_Task objective_
Copy the data below exactly, omitting any picture it contains.

-- Given material follows --

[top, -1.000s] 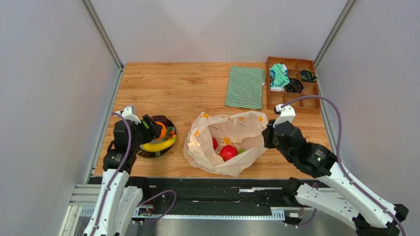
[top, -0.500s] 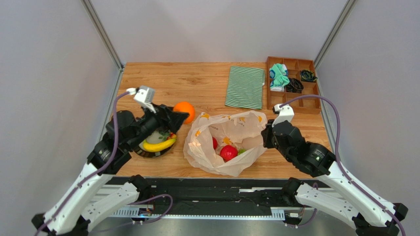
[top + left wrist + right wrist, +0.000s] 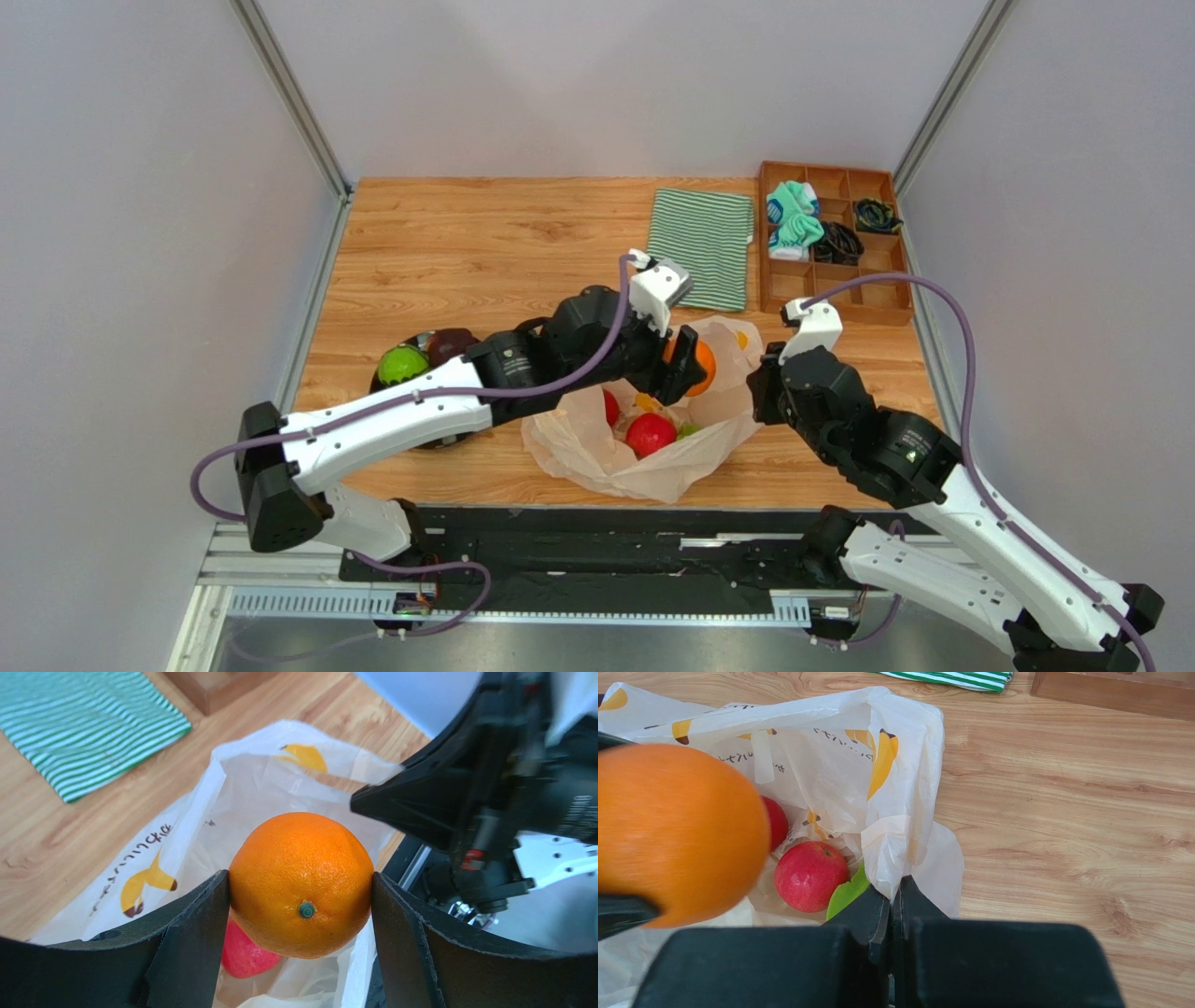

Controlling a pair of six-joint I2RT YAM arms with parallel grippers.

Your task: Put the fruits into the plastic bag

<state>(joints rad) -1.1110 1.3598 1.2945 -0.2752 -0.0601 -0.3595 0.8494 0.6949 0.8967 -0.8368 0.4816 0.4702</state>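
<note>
The left gripper clasps an orange between its 2 fingers, above the open mouth of the banana-printed plastic bag, toward its 1 o'clock side. The right gripper pinches the bag's rim at 3 o'clock. A red apple lies inside. A green round fruit sits on a dark plate at the bag's 9 o'clock.

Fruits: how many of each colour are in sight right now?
Orange: 1, the orange
Red: 2, red apple and half-hidden red fruit, in the plastic bag
Green: 2, green round fruit, green piece
Total: 5
</note>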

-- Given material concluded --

_Solution for this exercise_
[top, -1.000s] 
[top, -0.500s] 
[top + left wrist + right wrist, +0.000s] 

Controlling a pair of six-joint I2RT YAM arms with parallel grippers.

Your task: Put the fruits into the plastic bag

<state>(joints rad) -1.1110 1.3598 1.2945 -0.2752 -0.0601 -0.3595 0.8494 0.6949 0.8967 -0.8368 0.4816 0.4702</state>
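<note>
The left gripper clasps an orange between its 2 fingers, above the open mouth of the banana-printed plastic bag, toward its 1 o'clock side. The right gripper pinches the bag's rim at 3 o'clock. A red apple lies inside. A green round fruit sits on a dark plate at the bag's 9 o'clock.

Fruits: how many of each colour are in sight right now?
Orange: 1, the orange
Red: 2, red apple and half-hidden red fruit, in the plastic bag
Green: 2, green round fruit, green piece
Total: 5
</note>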

This finishes the output.